◆ Provided records
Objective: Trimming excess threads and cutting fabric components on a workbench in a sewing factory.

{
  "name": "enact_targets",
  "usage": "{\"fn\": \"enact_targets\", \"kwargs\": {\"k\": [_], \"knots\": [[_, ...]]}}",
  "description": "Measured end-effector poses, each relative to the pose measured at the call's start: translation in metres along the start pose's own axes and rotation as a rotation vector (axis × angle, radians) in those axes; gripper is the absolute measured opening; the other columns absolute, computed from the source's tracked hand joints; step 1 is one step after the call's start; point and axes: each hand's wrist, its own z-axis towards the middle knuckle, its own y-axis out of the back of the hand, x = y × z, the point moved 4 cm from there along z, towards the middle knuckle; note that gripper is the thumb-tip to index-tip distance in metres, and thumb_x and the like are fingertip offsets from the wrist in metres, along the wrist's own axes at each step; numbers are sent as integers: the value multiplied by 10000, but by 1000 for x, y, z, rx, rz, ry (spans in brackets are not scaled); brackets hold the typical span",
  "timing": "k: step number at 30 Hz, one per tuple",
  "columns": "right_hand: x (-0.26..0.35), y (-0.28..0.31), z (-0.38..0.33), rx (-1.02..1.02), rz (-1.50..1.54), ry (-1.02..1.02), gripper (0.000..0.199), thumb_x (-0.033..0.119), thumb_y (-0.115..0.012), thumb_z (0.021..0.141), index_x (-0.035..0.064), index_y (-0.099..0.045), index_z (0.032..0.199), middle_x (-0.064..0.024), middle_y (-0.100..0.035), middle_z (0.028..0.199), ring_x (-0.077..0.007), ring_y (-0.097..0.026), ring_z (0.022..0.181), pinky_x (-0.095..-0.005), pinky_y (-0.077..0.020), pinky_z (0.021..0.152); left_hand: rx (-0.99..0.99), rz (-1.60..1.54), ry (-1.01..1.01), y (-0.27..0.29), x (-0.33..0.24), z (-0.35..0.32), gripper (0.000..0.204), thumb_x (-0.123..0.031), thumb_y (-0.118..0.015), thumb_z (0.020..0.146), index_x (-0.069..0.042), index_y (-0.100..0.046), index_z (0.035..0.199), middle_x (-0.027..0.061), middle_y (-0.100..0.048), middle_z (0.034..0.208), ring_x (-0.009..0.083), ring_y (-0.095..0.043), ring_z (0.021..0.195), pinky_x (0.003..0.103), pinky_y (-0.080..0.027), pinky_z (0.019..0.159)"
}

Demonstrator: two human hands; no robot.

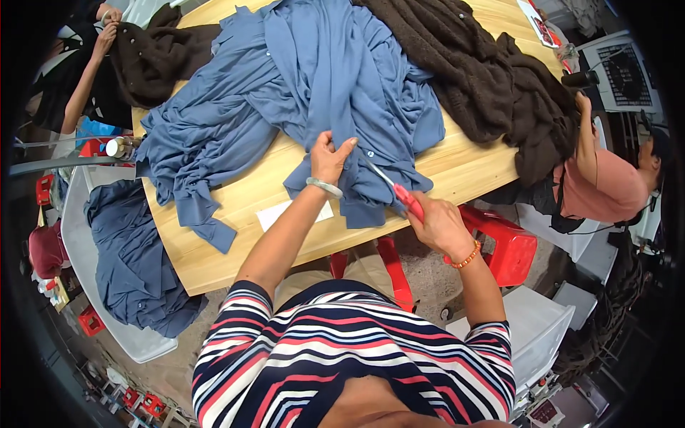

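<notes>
A heap of blue garments made of thin cloth spreads over the pale wooden table. My left hand, with a pale bangle at the wrist, pinches a fold of the blue cloth near the table's front edge. In my right hand are red-handled scissors. Their metal blades point up and left toward a small light button on the cloth, just right of my left fingers. How far the blades stand apart is too small to tell.
Dark brown knitted garments lie at the right, near a person in pink. At the far left another person's hands hold brown knitwear. A white bin holds blue garments. Red stools stand below the table; white paper lies on it.
</notes>
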Motion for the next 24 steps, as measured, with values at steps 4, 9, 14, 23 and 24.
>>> {"fn": "enact_targets", "kwargs": {"k": [4,9,14,23,24], "knots": [[-6,-5,-17,122,-53,-26,269,219,-621,843,89,-575,1074,-224,-621,734,-426,-608,731,-494,-483,663,-71,-356,407,-4,14,-13,280,-147,-723,837,-12,-562,1022,-12,-572,625,59,-455,428,205,-311,390],[-6,10,6,5,-97,-10,300,225,-618,851,63,-565,1098,-227,-623,739,-423,-611,734,-492,-485,671,98,-65,213,-14,6,-15,135,-118,-669,864,12,-634,875,-39,-532,564,28,-437,455,206,-310,424],[-13,18,25,4,-70,-25,311,207,-611,863,55,-549,1127,-239,-630,784,-428,-611,775,-487,-483,693,187,370,64,-15,-18,-16,203,-180,-703,809,20,-676,836,34,-578,597,124,-494,519,285,-418,521],[-35,21,21,-81,74,53,349,165,-604,870,90,-526,1201,-235,-637,830,-432,-608,799,-488,-482,702,-50,-773,567,-32,-14,24,341,-203,-712,849,-20,-579,1104,65,-644,981,149,-623,854,303,-506,784],[-34,25,24,-73,66,54,338,172,-607,866,88,-532,1185,-233,-637,822,-431,-610,795,-490,-482,699,-28,-751,529,-38,-9,27,277,-182,-704,855,-37,-578,1054,49,-648,966,142,-625,848,303,-506,782]]}}
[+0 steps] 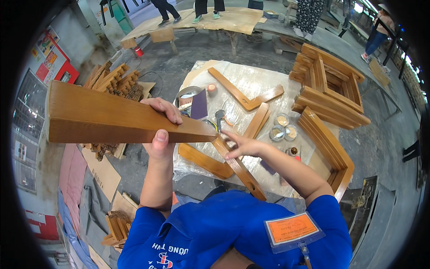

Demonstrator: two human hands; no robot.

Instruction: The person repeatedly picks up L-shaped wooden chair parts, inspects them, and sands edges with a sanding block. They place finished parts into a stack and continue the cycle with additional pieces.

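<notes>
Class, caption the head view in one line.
Left hand grips a brown wooden frame piece; right hand touches its joint above the plastic-covered table.

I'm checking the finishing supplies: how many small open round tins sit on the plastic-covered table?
3, clustered right of centre on the table: one tin behind, one front-left, one front-right. More may be hidden by the wooden piece the left hand holds.

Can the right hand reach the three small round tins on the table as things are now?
Probably yes. The right hand rests on a wooden strip, and the tins lie just beyond it on the table, with nothing between them.
</notes>
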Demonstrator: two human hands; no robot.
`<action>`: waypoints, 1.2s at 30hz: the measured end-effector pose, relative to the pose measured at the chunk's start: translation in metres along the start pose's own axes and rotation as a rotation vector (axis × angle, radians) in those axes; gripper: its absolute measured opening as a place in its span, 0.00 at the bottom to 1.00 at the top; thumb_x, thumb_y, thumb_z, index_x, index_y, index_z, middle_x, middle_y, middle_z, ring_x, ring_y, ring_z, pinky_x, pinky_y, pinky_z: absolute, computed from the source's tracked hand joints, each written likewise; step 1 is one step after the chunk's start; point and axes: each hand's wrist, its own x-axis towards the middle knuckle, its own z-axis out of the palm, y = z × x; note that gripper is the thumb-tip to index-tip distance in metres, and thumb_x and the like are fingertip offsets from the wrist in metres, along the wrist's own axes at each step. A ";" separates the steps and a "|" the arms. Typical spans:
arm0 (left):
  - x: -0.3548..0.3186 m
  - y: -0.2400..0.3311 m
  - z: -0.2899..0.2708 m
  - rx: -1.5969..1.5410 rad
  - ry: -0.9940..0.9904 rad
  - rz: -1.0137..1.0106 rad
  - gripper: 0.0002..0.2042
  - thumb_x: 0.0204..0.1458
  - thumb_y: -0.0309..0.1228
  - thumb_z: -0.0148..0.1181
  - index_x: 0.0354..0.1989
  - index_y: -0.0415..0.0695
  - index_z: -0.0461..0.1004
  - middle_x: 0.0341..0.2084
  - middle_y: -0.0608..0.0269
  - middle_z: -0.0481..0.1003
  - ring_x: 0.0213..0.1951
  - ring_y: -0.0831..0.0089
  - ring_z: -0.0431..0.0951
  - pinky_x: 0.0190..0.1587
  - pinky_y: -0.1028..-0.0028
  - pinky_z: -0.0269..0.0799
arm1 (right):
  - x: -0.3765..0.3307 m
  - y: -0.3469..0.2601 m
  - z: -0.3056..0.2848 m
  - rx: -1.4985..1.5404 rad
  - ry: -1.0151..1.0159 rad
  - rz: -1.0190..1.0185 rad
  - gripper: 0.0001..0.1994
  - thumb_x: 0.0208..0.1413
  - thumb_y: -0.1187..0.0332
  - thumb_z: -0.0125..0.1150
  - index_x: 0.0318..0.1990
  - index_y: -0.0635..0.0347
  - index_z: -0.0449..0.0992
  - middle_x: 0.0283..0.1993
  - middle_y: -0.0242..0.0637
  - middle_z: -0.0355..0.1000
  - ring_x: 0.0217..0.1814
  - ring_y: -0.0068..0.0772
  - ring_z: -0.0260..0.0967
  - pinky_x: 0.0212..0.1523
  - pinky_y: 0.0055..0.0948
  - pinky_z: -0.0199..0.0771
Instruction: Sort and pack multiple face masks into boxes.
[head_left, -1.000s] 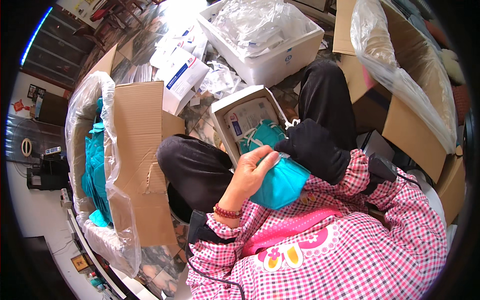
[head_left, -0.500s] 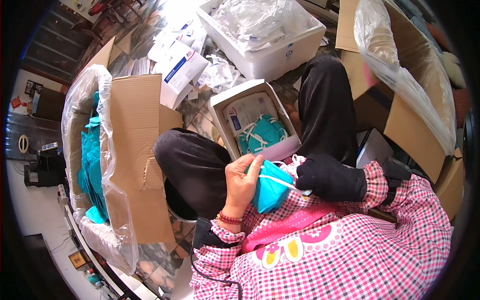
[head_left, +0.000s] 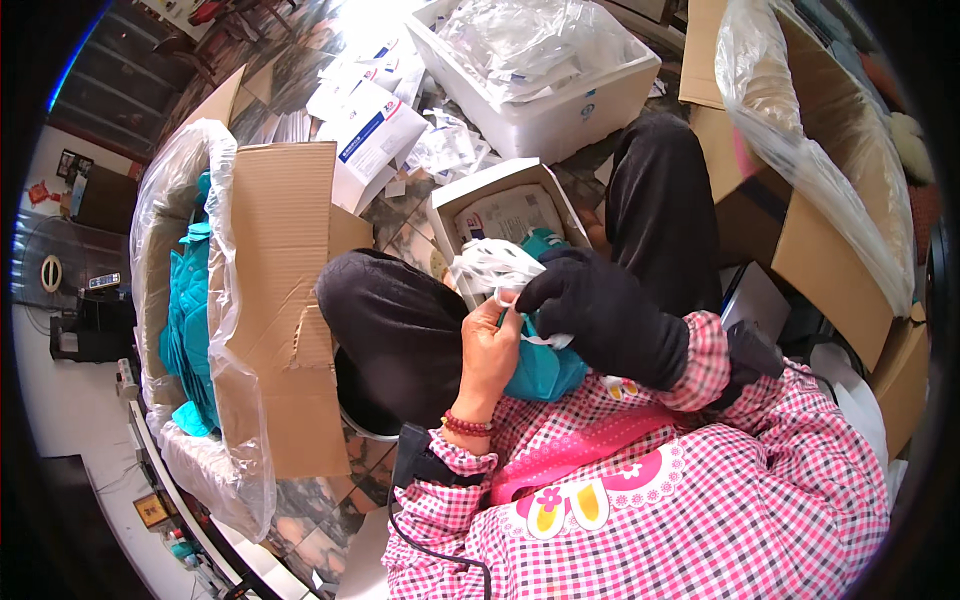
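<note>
My bare left hand (head_left: 487,352), with a red bead bracelet at the wrist, pinches a white elastic strap (head_left: 506,297) between thumb and finger. My right hand (head_left: 592,308), in a black glove, is closed on the same white strap right beside it. A loose bundle of white straps (head_left: 494,264) spreads out just above my fingertips. Below both hands a teal face mask (head_left: 546,376) rests against my lap, partly covered by the glove. Beyond them stands an open white box (head_left: 440,215) holding a flat white packet (head_left: 508,213) and teal masks (head_left: 541,240), mostly hidden now.
At left, a plastic-lined cardboard carton (head_left: 285,300) holds a stack of teal masks (head_left: 188,320). A white foam bin (head_left: 560,120) full of clear packets stands ahead. White printed boxes (head_left: 375,140) lie near it. Another lined carton (head_left: 835,255) is at right.
The gloved hand has moved left and forward to meet my bare fingertips. A bundle of white straps now shows above them. The teal mask sits lower, partly behind the glove.
</note>
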 end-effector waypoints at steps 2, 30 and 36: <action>-0.002 0.020 0.010 0.051 -0.007 0.228 0.13 0.57 0.18 0.46 0.44 0.33 0.77 0.38 0.63 0.80 0.40 0.78 0.77 0.44 0.76 0.72 | 0.006 0.000 -0.004 0.196 -0.035 -0.015 0.09 0.38 0.74 0.65 0.29 0.52 0.75 0.43 0.32 0.75 0.43 0.43 0.72 0.46 0.44 0.71; 0.001 0.062 -0.004 0.470 -0.344 0.294 0.06 0.58 0.27 0.59 0.31 0.37 0.73 0.19 0.59 0.67 0.23 0.70 0.67 0.28 0.73 0.64 | -0.010 0.016 -0.016 0.330 -0.465 0.430 0.27 0.50 0.56 0.69 0.56 0.57 0.71 0.45 0.49 0.76 0.46 0.51 0.76 0.46 0.40 0.76; -0.005 0.057 -0.007 0.555 -0.402 0.310 0.04 0.57 0.24 0.58 0.34 0.35 0.73 0.25 0.56 0.71 0.28 0.67 0.72 0.34 0.73 0.67 | -0.026 0.018 -0.033 0.246 -0.866 0.425 0.23 0.49 0.59 0.69 0.51 0.57 0.75 0.43 0.50 0.77 0.45 0.53 0.76 0.47 0.42 0.76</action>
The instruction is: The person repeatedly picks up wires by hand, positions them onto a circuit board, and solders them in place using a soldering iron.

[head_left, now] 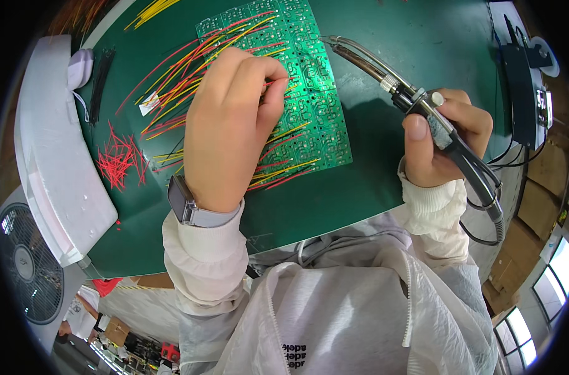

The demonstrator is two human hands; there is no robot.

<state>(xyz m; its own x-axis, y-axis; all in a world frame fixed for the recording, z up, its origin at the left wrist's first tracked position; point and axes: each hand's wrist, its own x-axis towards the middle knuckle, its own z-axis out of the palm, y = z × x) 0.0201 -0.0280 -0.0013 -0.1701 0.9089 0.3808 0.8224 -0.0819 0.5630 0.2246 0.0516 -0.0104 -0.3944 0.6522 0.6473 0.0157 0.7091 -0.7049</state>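
Note:
A green circuit board panel [325,119] lies on the table, with rows of red and yellow wires [184,65] attached and trailing left. Over its middle, my left hand [228,125] is closed in a pinch at a thin red wire [289,79], whose end meets the board; the fingers hide most of it. My right hand [450,140] grips a soldering iron [415,100] with a thin metal tube running along its shaft. The iron's tip is just off the panel's upper right edge, apart from the wire.
Loose red wires [119,156] lie in a pile at left, with black wires [101,87] beyond. Yellow wires [150,12] lie at the far left. A white curved panel [53,156] borders the left side, a fan [31,262] beside it. A dark box [522,94] stands at right.

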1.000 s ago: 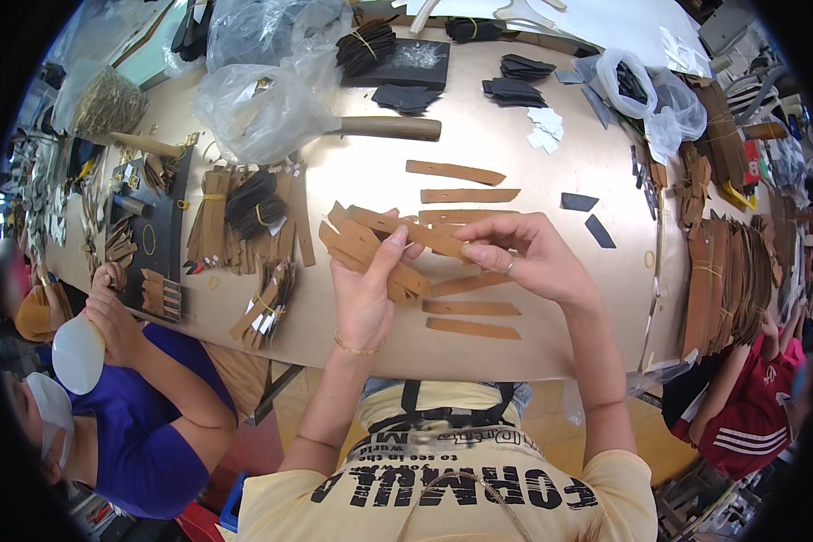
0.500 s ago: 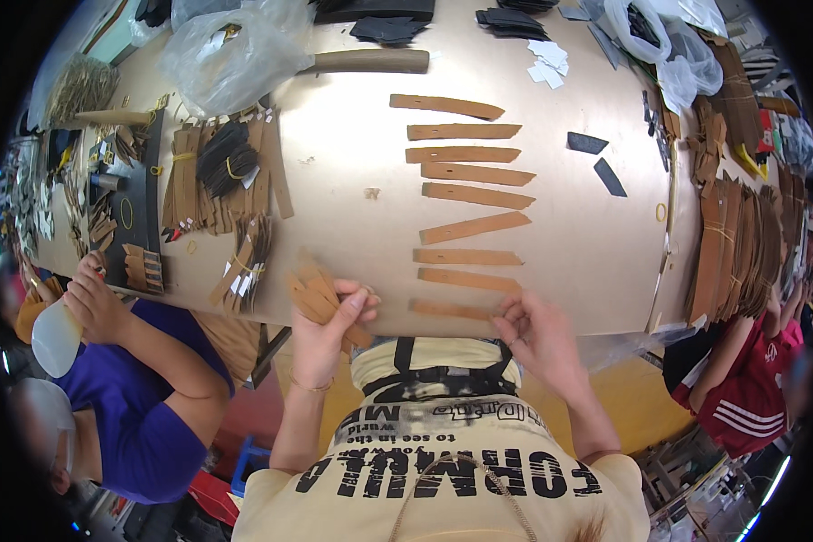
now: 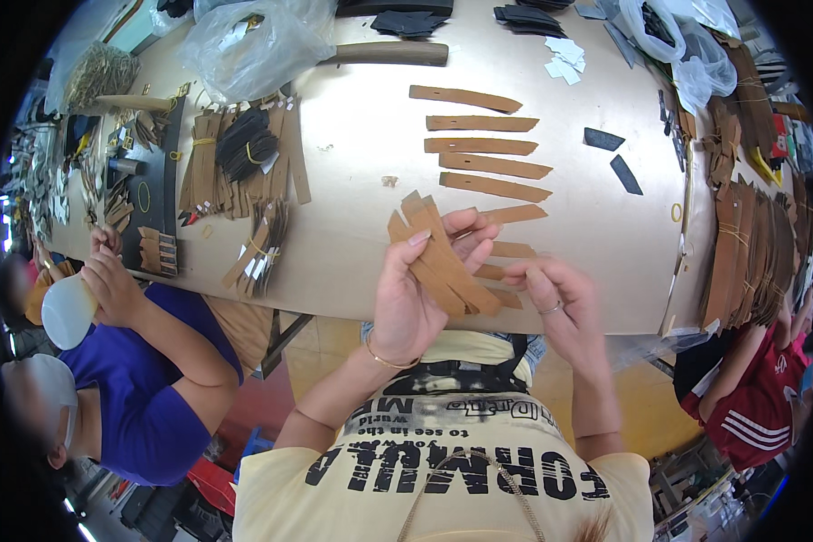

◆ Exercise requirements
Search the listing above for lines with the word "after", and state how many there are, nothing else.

◆ Expected answer
2